October was another great month for the DIY$ household. We had a lot going on financially but were still able to increase our net worth by $15k to $715,925.
Here’s how it went down:
Our cash balance got decimated this month. We paid almost $4k for our new patio that finally got completed, and also bought a new car. A lot of the cash had been earmarked for a car anyways, so this isn’t entirely unplanned. We’d rather keep our cash balance above $20k though, so we have some rebuilding to do. We should only be below $20k for a couple of months.
Each month we add about $1,600 to our investments accounts, almost all of which is tracking the S&P 500. The S&P was up 2.2% in October, so this explains the vast majority of the change in our investments.
Investing in index funds certainly isn’t the most exciting way to build wealth, but it makes for one less thing to worry about. I don’t spend an incredible amount of time researching mutual funds but do periodically rebalance between US and international, large-cap and small/mid-cap.
While the majority of our investments are in index funds, we do make the occasional speculative investment. I do this to learn about new markets, keep a pulse on other trends, and sometimes just to have fun. The rule that we have set for ourselves is to have no more than 1% of our net worth tied up in our non-core index fund strategy.

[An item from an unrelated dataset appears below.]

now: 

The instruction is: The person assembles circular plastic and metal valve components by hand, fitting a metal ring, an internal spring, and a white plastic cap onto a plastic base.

As of right now, we are way under this limit, but some of our speculative investments currently include
- Amazon (AMZN)
- Some REIT ETFs (MORL and NLY)
- Various options trades – none at the moment, but I have historically traded spreads
We finally said goodbye to my trusty old Corolla. For weeks, I had been unsuccessfully making offers on cars but wasn’t having much luck getting what I considered a good deal. I was looking at newer Corollas, Camrys, and Fusions or slightly older Lexus in the $15k range. We ended up with a 2012 Lexus for right around $15k plus tax and traded in the Corolla.
I probably could have gotten an extra $1k or so if I sold the Corolla on my own vs trading it in, but I really value my privacy and time and didn’t relish the thought of having to meet up with random strangers from Facebook or Craigslist to sell it. I wasn’t pleased to trade the car in for less than my previous net worth calculations valued it but decided that it was worth avoiding the hassle.
If the Corolla was actually worth more than $2,500 I may have tried harder. Although it probably has another 100,000 miles left in it, the list of small things wrong with it was actually pretty long once I started to list them.
Here’s a list of some of the little things that were wrong with the Corolla:
- Fading paint on the roof
- Scratched/peeling tint on one window
- Weatherstripping coming loose from one door
- Broken latch holding down center console lid
- Sunroof shade that wouldn’t close all the way
- Squeaky A/C
- A slight smell in warm weather that I never could put my finger on
- A loose section of the body kit
The new car has none of these problems. In fact, it has quite a few upgrades that I’m really excited to have. The KBB when I bought the car showed that I paid right about what it was worth after taxes and fees, but by the end of the month it had dropped a couple of thousand.
A lot of our net worth increase came from the value of our home. The value still seems in line based on prices in the neighborhood. The house next door is still for sale, but I’m not surprised it hasn’t sold yet since there haven’t been many updates to it.
In October, we increased our payment slightly and will bump the payment amount up again starting in January. We’ve always paid extra, but haven’t been paying the maximum we could since we were building cash to buy a car. Now that we’ve bought the car, we’ll start to really attack the mortgage once our cash is back at a more comfortable level.
NET WORTH SUMMARY
With our net worth already exceeding our 2017 goal of $700k, I’ve been making some projections for our next goal/milestone. It no longer seems that out of reach to hit $1M by 2020, so that is going to be our new target. It still feels strange to be within sight of $1M, but so did getting to $500k just a few years ago.
Also, starting in January I am going to start including our 529 accounts with our net worth. Even though the money is earmarked for kid’s college it is still ours and we can technically use it for anything. We discussed it and just decided that it makes sense to include it.